Copy out, exactly as written, only the line containing "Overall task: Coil" and the lines after it through the end of the records.
** Opening DATA block **
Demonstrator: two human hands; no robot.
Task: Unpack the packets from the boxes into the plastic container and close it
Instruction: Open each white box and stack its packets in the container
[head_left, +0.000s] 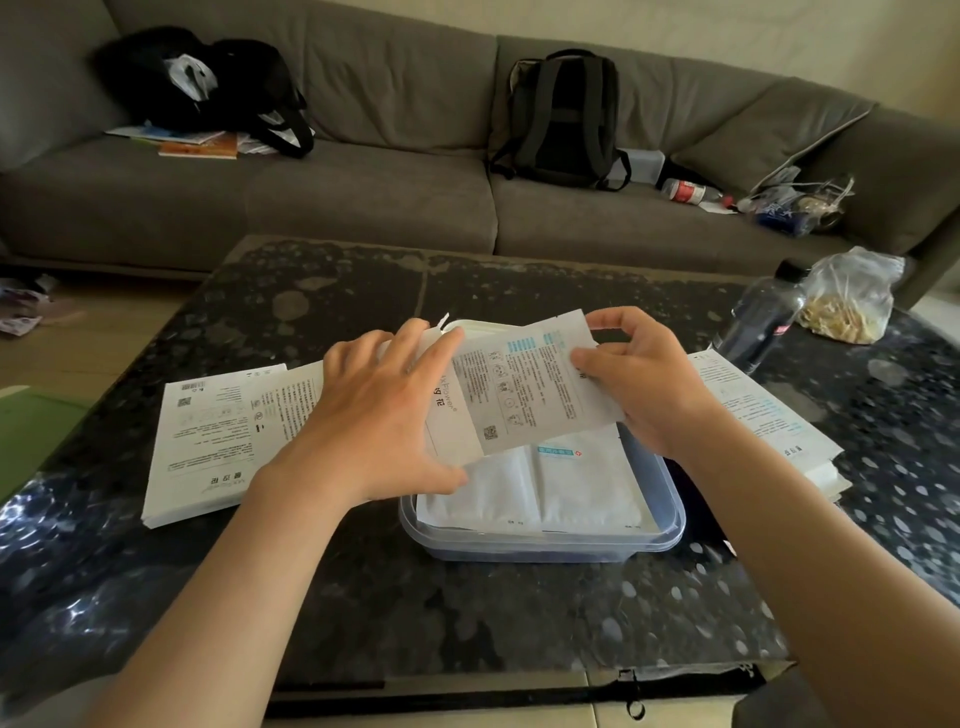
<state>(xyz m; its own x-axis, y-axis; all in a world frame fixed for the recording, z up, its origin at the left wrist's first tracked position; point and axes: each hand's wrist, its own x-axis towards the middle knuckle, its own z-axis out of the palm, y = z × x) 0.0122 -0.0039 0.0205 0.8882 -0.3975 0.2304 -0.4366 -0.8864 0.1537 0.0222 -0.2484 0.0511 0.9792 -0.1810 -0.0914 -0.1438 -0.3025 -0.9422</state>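
Head view: a flat white printed cardboard box (524, 395) is held just above the clear rectangular plastic container (670, 525) on the dark speckled stone table (467, 613), with white packets (545, 488) already lying inside it. The left hand (374, 415) curls its fingers round the box's left side and the right hand (644, 379) pinches the far right corner. My take: steady the box with the left, keep it low over the tub, and slide the packets out flat so they stack neatly.

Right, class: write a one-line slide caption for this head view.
Left hand and right hand hold a white printed flat box over a clear rectangular plastic container.
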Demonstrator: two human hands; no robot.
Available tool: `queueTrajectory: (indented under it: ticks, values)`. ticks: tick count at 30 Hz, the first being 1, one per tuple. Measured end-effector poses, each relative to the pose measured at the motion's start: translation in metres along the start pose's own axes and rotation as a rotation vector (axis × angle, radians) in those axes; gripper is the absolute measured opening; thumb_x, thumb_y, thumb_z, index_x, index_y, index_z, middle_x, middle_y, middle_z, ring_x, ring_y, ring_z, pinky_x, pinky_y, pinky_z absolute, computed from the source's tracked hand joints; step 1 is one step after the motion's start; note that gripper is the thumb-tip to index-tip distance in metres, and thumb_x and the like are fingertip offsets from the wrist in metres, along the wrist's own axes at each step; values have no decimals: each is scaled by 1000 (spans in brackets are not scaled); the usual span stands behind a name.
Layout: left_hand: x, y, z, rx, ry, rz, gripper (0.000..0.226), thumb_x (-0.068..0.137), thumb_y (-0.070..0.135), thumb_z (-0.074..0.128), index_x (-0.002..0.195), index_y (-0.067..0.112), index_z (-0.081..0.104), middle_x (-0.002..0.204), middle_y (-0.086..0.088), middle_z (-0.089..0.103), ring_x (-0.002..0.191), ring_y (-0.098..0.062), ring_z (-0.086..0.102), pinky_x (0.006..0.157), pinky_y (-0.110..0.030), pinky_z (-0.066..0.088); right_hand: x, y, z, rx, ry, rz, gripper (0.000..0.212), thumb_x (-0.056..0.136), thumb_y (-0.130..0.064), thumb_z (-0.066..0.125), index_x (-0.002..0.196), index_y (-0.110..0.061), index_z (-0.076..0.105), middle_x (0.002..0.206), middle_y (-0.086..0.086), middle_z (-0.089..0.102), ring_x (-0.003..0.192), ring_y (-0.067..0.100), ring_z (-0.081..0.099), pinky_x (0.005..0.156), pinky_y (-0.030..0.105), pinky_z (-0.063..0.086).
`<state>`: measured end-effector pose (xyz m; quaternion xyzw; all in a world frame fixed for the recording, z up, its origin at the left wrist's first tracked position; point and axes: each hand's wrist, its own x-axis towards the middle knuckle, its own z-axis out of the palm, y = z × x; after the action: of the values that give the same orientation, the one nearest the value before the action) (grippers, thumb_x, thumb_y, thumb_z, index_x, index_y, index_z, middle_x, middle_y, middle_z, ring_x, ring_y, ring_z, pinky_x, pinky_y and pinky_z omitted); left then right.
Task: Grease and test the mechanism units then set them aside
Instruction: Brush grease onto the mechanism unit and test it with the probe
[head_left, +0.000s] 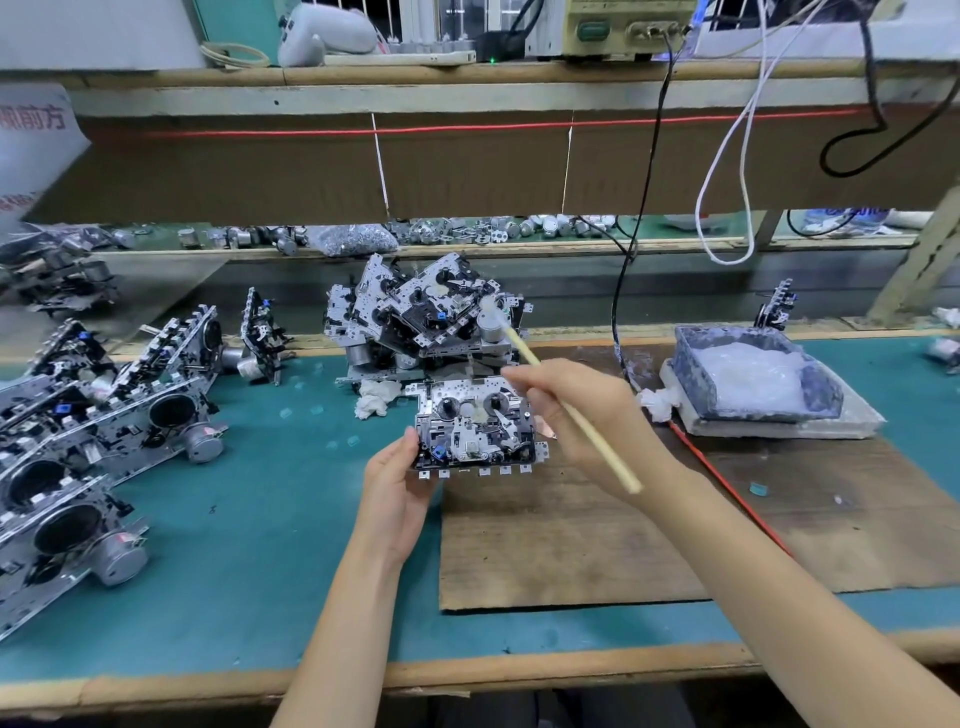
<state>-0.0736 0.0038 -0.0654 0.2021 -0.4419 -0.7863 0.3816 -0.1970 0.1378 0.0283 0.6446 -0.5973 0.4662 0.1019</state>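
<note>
Operator: Head view: where was the mechanism unit (475, 431)?
Technician: Between the hands, with its long axis running left to right. The left hand (395, 488) gripped its left end. The right hand (576, 410), just beside its right end, pinched the stick (605, 451).
Operator: And the stick's tip?
Technician: It pointed away, past the unit, over the pile of units (426, 317). The grease tray (691, 374) lay right of the right hand, so that hand was judged the nearer for reloading
</note>
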Motion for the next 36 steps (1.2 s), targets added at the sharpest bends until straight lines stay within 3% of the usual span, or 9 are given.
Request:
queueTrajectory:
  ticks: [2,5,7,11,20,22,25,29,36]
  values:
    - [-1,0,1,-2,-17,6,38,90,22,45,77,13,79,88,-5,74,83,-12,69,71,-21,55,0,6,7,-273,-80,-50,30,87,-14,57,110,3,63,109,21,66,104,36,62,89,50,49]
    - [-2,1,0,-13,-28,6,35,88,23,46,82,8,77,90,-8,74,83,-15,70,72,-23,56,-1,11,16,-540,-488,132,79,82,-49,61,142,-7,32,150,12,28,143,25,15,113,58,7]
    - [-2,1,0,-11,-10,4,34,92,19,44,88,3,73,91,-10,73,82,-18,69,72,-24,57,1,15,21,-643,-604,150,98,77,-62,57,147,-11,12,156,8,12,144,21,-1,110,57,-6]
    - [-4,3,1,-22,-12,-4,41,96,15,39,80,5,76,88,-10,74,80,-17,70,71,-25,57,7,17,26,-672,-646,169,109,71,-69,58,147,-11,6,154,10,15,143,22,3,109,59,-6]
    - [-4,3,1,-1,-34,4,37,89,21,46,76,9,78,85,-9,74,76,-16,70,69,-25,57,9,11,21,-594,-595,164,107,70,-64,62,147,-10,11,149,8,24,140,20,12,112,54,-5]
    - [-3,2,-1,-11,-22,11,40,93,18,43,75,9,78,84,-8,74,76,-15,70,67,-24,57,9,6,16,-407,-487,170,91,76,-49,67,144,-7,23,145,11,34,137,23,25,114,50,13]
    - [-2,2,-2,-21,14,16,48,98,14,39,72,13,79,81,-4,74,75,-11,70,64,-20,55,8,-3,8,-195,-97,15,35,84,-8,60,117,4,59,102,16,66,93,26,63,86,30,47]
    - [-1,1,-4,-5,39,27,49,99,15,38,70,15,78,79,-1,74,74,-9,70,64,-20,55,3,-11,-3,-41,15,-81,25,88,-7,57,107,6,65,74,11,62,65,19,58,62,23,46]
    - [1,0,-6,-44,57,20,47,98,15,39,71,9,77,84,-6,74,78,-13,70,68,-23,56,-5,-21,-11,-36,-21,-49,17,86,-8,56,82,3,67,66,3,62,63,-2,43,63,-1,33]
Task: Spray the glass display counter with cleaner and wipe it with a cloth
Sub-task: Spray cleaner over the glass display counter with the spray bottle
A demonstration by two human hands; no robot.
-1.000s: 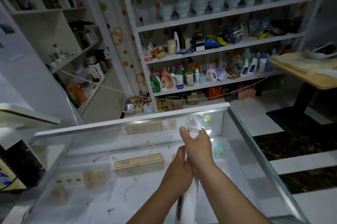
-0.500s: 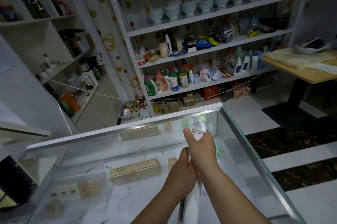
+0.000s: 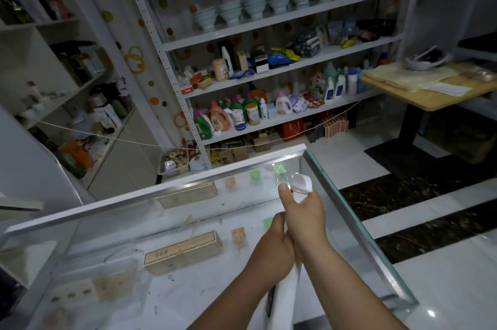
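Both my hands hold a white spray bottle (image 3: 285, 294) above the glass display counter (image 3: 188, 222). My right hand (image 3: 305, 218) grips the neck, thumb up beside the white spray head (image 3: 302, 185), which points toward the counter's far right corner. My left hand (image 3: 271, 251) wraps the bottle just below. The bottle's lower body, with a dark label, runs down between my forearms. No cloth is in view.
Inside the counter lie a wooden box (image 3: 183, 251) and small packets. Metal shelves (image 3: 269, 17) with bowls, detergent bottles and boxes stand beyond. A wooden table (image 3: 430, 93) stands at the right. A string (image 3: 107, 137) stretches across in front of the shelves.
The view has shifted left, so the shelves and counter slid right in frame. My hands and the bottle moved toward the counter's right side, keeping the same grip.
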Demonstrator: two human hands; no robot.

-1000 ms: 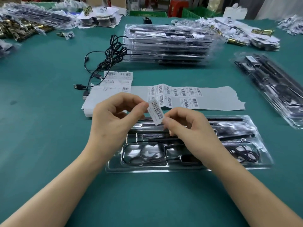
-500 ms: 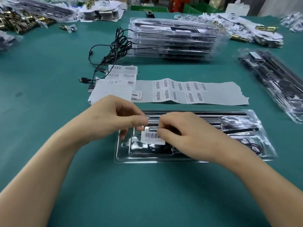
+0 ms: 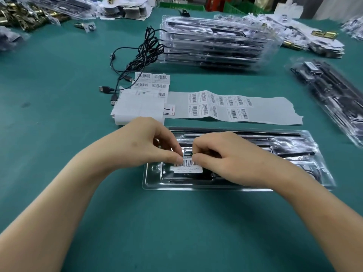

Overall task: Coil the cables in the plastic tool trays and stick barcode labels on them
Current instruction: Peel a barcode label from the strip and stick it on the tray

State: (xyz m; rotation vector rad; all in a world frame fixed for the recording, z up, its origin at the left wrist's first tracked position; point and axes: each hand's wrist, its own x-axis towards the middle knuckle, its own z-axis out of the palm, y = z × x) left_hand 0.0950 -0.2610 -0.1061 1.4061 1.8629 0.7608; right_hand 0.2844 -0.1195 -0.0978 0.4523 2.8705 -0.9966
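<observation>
The head camera looks down at the tray. It lies flat on the green table, right in front of the person. The label sits on the tray's left part, bars up. The left hand pinches its top left edge and the right hand pinches its top right edge, fingers curled. This likely keeps it straight as it sticks. The sheet of spare labels lies just behind the tray, easy to reach.
</observation>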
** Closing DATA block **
**WRITTEN ANSWER**:
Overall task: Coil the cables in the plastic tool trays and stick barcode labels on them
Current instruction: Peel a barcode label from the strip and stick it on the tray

State: (xyz m; rotation vector rad; all in a world frame fixed for the recording, z up, its origin at the left wrist's first tracked position; point and axes: each hand's wrist, its own x-axis towards the middle knuckle, its own z-axis out of the palm, y = z × x) left_hand 0.0950 -0.2610 -0.1061 1.4061 1.8629 0.7608; right_hand 0.2844 -0.1195 -0.0978 0.4523 2.8705 -0.9966
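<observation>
The head camera looks down at the tray. It lies flat on the green table, right in front of the person. The label sits on the tray's left part, bars up. The left hand pinches its top left edge and the right hand pinches its top right edge, fingers curled. This likely keeps it straight as it sticks. The sheet of spare labels lies just behind the tray, easy to reach.
</observation>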

The response to this exercise is complete.